Spain Joins the Axis - Part 2 

Home Books Alternate History Science Fiction Adventure Writing About Contact Me

 




Several issues ago I started a scenario where somebody a little less patient than Franco was in charge of the Spanish Nationalists. As a result, Spain follows the path Italy did—joining the war on Germany's side in the hope of picking up booty when it became inevitable that France would fall.

 Spain becomes aware of the magnitude of the German victory early.  By May 18, 1940, Spanish leaders are making contingency plans to get into the war.  Spanish merchant ships are headed for relatively safe waters.  The Spanish military is trying to get key pieces of military equipment, especially tanks and aircraft, to threatened outposts such as Spanish Sahara and the Canary Islands.  The Spanish use what little gold and hard currency they have to try to stock up on items that will be hard to get once they join the war and are cut off from the world economy. 

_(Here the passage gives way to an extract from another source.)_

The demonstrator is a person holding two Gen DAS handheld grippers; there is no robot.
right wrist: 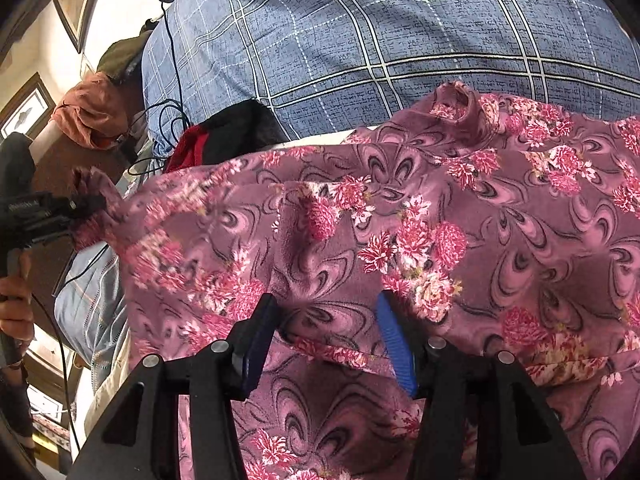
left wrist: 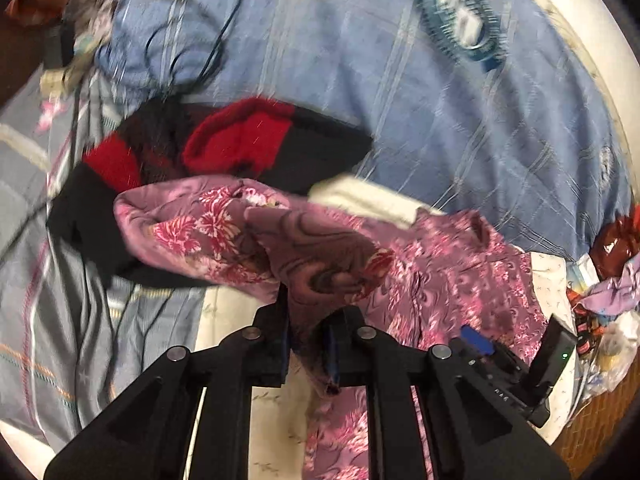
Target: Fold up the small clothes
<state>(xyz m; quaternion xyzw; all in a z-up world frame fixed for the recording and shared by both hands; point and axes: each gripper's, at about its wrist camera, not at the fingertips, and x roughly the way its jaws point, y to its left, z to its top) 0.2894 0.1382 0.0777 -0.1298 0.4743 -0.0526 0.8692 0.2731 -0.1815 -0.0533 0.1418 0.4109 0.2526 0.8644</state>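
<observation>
My left gripper (left wrist: 308, 320) pinches a bunched corner of the pink flowered garment (right wrist: 400, 208) lying on the blue checked bedcover (right wrist: 360, 40), while my right gripper (right wrist: 328, 332) stands half open over its folds.

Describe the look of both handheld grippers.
Both are matte black plastic frames with round silver rivets at the finger joints. The left gripper and right gripper carry blue pads, ribbed on the right. A black module with a green light appears beside the left.

floral garment (left wrist: 440, 280) blurred, lower edge cropped
</observation>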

 Spain is dependant on the rest of the world for oil and quite a bit of food.  The Spanish economy is in horrible shape after three years of civil war, so it will be dependent on its Axis partners for a lot of the inputs needed to keep the economy afloat.  Hasty stockpiling will help a little, but lack of cash limits that, as does lack of time.

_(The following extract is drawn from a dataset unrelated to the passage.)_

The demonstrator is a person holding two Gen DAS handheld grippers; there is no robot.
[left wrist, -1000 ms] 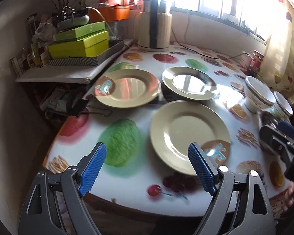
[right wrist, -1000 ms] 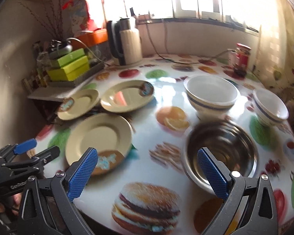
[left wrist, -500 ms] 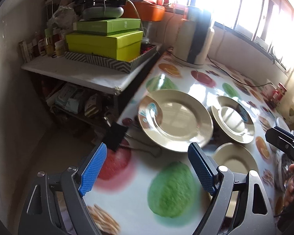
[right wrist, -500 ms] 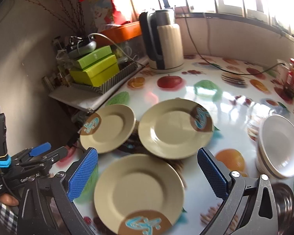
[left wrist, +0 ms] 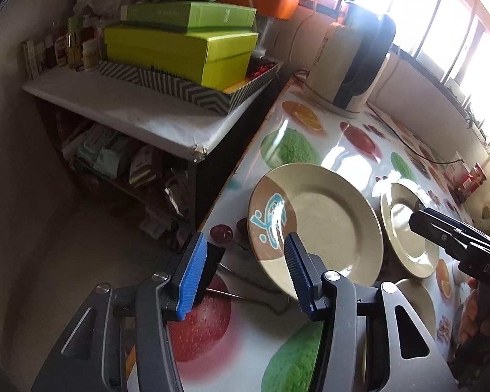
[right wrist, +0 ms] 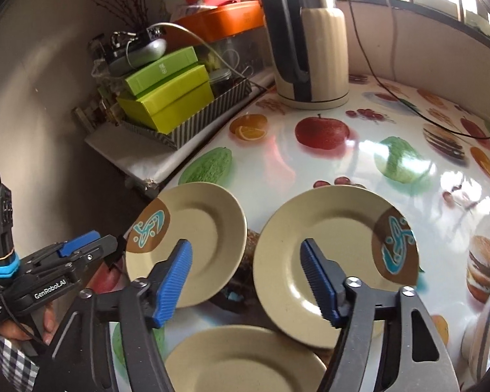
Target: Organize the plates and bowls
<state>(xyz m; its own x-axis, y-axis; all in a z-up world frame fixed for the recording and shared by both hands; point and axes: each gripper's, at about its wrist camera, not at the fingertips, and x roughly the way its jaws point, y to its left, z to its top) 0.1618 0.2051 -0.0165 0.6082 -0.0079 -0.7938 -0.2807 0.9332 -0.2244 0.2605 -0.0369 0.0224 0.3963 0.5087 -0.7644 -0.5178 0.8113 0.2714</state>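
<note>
Three beige plates lie on the fruit-print table [right wrist: 359, 160]. The left plate [left wrist: 317, 228] [right wrist: 192, 238] sits at the table's left edge. My left gripper [left wrist: 245, 271] is open, its fingers at that plate's near rim, right fingertip over the rim; it also shows in the right wrist view [right wrist: 88, 248]. The middle plate [right wrist: 336, 261] [left wrist: 408, 228] lies under my open right gripper [right wrist: 248, 281], which hovers between the left and middle plates. The near plate [right wrist: 245, 359] [left wrist: 415, 303] lies below it. A white bowl [right wrist: 486, 343] shows at the right edge.
An electric kettle [right wrist: 310, 39] stands at the back of the table. A side shelf [left wrist: 130, 107] on the left holds green boxes [left wrist: 186, 49] in a striped tray. A black binder clip [left wrist: 238, 281] lies by the left plate. A red jar [left wrist: 470, 179] stands far right.
Both grippers have moved forward and left toward the plates. The left gripper has closed in on the left plate's near rim and its jaws have narrowed. The right gripper now hovers over the plates.
</note>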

 Spain declares war a few days later than Italy did historically.  The Spanish launch minor offensives across the Spanish French border and into French Morocco from Spanish Morocco.  These offensives are relatively minor affairs, and would have been in serious trouble in short order if the French weren't busy elsewhere.

 The British have contingency plans to seize the Canary Islands if Spain enters the war.  Those plans don't envision a situation where Britain is fighting alone with a much weakened army.  The forces necessary to take the Canary Islands compose a high percentage of Britain's usable military force post-Dunkirk.

 
Britain moves naval forces to blockade the Canary Islands, and raids naval bases and other strategic installations along the Atlantic Coast of Spain.  Britain needs to demonstrate that they can still fight and are still in the war, so a British task force sweeps along the Spanish Atlantic Coast with heavier ships, including a couple of battleships.  The Spanish don't have much of an answer for that, though their air force does go after the task force and do some minor damage.

 

Spain entry into the war complicates negotiations between the French and Germans.  The French are militarily helpless in mainland France, but they still have substantial naval forces and they have threatened to fight on from the French colonies with British help.  The Spanish entry to the war undercuts that threat, because Spain and Spanish Morocco offer Germany a relatively easy way to get at the French North African colonies if necessary.

 Also, the Canary Islands are very important strategically.  In Axis hands they are a major threat to Allied shipping.  In Allied hands, they would make fighting the U-Boats much easier.  Germany wants access to those islands.  The only way to get that is to gain control of a land route to Spanish Sahara through Morocco.  From Spanish Sahara, Axis planes could provide cover for shipping men and materials to the islands.  The Germans now have a major incentive to give Spain at least some territory in Morocco, but the French dig in their heels as much as they can.  They don't have a lot of choice given the situation on the ground in France though, and the Germans impose a peace treaty that gives Spain a coastal strip in the northern part of French Morocco, a port and airbase in the center of the country, and an extra-territorial strip the length of the colony giving access to Spanish Morocco.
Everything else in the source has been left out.